Seaweed Flap Refloated

by Steve Cartwright

Despite the 1640s Colonial law’s continuing presence, landowners often erect no trespassing signs and fences and in other ways block access to the shore in the intertidal zone. Steve Cartwright Photo

Mainers have been gathering seaweed to use for fertilizer and food for centuries. But some say modern industrial harvesting threatens intertidal life, and others are at odds over who owns the seaweed and the property under it.

It’s a subject that seems as slippery as grabbing a handful of the stuff. The taking of rockweed—common along shore—has pitted harvesters against some landowners and environmentalists.

Rockweed can be gathered by hand with a knife and a bucket, or mechanically harvested from a boat.

On one hand, harvesters and processors such as George Seaver of Waldoboro, vice president of Ocean Organics, say cutting seaweed from the shoreline is like haying a field. It grows back. He said his company would go out of business if seaweed were not a renewable resource. His company has been turning seaweed into fertilizer for golf courses, lawns and gardens for 20 years.

On the other hand, marine biologist Robin Seeley and the Rockweed Coalition of Dennysville argues that industrial harvesters could be ruining the resource by taking too much, too fast. The group claims there are now 20 miles of Cobscook Bay shoreline off-limits to seaweed harvesting, including lands owned by the Passamaquoddy Tribe, private landowners and Devil’s Head in the city of Calais.

At the recent Fishermen’s Forum in Rockport, Seaver stood beside an exhibit on the uses of seaweed, including seaweed chips to munch on, at the recent Fishermen’s Forum in Rockport. He talked about seaweed having huge potential for agriculture as a crop and soil enhancer.

For Seaver, seaweed is simply a renewable resource that grows in the public domain, the intertidal zone that is lawfully open to “fishing, fowling and navigation,” a legal phrase dating to the Colonial era that has been reaffirmed from time to time.
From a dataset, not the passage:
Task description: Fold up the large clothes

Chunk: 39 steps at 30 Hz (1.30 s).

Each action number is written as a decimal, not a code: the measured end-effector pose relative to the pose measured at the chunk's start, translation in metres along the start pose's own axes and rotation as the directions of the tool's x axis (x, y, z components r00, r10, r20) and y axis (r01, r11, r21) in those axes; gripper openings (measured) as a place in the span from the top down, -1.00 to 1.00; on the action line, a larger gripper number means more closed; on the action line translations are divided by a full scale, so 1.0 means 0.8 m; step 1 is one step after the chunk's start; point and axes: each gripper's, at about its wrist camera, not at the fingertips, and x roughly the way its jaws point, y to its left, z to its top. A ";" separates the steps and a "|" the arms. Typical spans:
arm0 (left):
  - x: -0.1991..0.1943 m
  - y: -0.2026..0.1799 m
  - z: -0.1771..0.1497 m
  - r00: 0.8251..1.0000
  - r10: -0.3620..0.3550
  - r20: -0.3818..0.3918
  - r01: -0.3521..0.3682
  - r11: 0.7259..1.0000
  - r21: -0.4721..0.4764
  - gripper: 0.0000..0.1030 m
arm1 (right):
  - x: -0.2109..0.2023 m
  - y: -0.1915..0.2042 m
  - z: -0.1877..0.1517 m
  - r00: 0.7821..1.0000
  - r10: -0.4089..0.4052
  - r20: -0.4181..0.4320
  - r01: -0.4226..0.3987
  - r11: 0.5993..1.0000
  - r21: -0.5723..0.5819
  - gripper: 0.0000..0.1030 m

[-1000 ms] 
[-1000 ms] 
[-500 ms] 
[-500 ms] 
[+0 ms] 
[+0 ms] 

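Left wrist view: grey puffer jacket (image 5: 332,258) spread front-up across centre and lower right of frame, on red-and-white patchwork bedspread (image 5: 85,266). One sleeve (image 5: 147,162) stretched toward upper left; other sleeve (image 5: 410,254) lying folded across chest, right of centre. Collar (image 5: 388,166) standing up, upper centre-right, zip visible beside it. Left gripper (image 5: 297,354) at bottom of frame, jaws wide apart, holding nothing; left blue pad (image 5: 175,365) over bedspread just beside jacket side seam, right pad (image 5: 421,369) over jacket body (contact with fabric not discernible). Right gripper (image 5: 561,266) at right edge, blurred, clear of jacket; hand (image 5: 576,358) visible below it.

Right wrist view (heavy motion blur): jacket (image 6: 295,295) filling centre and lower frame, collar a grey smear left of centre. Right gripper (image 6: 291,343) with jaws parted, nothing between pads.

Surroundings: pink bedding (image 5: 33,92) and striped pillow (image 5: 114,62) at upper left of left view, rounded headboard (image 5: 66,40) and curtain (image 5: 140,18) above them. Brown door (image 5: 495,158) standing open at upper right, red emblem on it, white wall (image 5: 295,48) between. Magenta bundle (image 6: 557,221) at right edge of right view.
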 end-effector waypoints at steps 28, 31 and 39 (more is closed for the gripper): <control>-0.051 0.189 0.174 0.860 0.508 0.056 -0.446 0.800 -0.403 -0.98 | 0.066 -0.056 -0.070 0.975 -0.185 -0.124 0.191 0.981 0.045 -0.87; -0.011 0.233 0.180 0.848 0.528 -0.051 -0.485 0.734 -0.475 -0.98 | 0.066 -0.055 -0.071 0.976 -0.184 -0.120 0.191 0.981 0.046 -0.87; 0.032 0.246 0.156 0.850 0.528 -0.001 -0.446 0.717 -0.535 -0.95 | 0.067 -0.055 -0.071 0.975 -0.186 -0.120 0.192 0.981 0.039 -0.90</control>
That interpretation is wrong, says the Rockweed Coalition, which says its mission is “to promote conservation of intertidal marine habitat, and to end commercial cutting and removal of rockweed until studies can demonstrate that cutting rockweed does not harm the ecosystem.”

Seaver said harvesting is clearly sustainable or he would be out of business. He claims he harvests a small percentage of total seaweed, and thus the marine ecosystem is not disrupted. For the past decade, state law has required commercial harvesters be licensed, and that rockweed be cut above the holdfast, the part that attaches to rock.

Even harvesting “at the most aggressive level,” Seaver said, the amount of seaweed cut is well below what naturally breaks loose from ice and storms each year, and is replaced by new growth.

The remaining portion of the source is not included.